◆ **Information supplied**:
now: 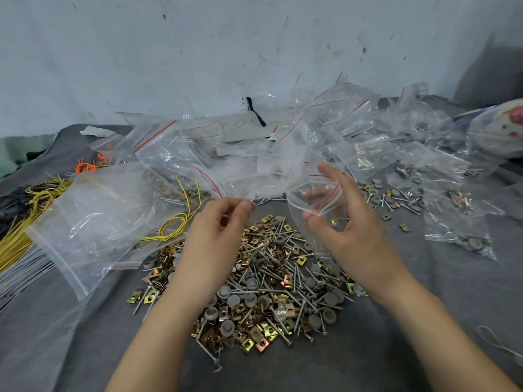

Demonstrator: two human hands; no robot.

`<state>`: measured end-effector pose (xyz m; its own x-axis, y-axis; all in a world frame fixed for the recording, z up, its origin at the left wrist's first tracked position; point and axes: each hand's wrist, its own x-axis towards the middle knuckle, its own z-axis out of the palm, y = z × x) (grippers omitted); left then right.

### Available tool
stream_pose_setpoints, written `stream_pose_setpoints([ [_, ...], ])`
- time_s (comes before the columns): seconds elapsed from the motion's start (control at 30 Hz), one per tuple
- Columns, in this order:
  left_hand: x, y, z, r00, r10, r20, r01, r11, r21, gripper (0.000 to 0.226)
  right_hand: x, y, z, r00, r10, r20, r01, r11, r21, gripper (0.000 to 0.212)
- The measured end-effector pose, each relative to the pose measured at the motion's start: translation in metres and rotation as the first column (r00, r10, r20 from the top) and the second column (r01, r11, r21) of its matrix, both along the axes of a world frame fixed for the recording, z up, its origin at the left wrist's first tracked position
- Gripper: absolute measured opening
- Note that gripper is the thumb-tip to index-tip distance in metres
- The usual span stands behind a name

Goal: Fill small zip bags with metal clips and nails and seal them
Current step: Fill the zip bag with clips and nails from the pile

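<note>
Over the pile of clips and nails [271,278] on the grey cloth [424,292], right hand [353,230] gripped a small zip bag [295,198], mouth open, while left hand [220,224] pinched a small metal piece [254,204] just beside it.

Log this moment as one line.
step: filling | left hand: pinches nail | right hand: holds bag open, unsealed | pile: under hands

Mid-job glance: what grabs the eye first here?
A heap of silver nails, brass-coloured square clips and grey round caps fills the centre. Above it the right hand holds a small clear zip bag open while the left hand pinches what looks like a nail. Clear red-striped zip bags lie piled across the back.
</note>
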<state>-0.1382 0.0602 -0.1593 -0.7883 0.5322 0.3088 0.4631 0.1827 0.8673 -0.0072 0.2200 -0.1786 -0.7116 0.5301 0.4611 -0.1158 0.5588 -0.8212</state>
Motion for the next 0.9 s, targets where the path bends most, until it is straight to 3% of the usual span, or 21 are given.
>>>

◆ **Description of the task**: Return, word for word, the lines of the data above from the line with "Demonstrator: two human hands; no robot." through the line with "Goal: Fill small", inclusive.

◆ **Task result**:
Demonstrator: two human hands; no robot.

`<state>`: measured end-effector pose (xyz m; its own x-axis, y-axis; all in a world frame fixed for the recording, z up, its origin at the left wrist's first tracked position; point and axes: each hand's wrist, its own x-axis towards the middle knuckle, its own z-axis out of the palm, y = z × x) (grippers omitted); left then right.

### Available tool
stream_pose_setpoints, written `stream_pose_setpoints([ [_, ...], ])`
- time_s (comes before the columns): seconds elapsed from the motion's start (control at 30 Hz), one per tuple
- Columns, in this order:
  left_hand: x, y, z, r00, r10, r20, r01, r11, r21, gripper (0.000 to 0.226)
  right_hand: x, y, z, r00, r10, r20, r01, r11, r21, gripper (0.000 to 0.212)
- The measured end-effector pose, each relative to the pose measured at the motion's start: translation in metres and rotation as the first column (r00, r10, r20 from the top) and the second column (r01, r11, r21) of its matrix, both along the axes of a world frame fixed for the recording, z up, its origin at the left wrist's first tracked position
- Gripper: absolute measured opening
- Note that gripper is the thumb-tip to index-tip distance in metres
- The usual span stands behind a name

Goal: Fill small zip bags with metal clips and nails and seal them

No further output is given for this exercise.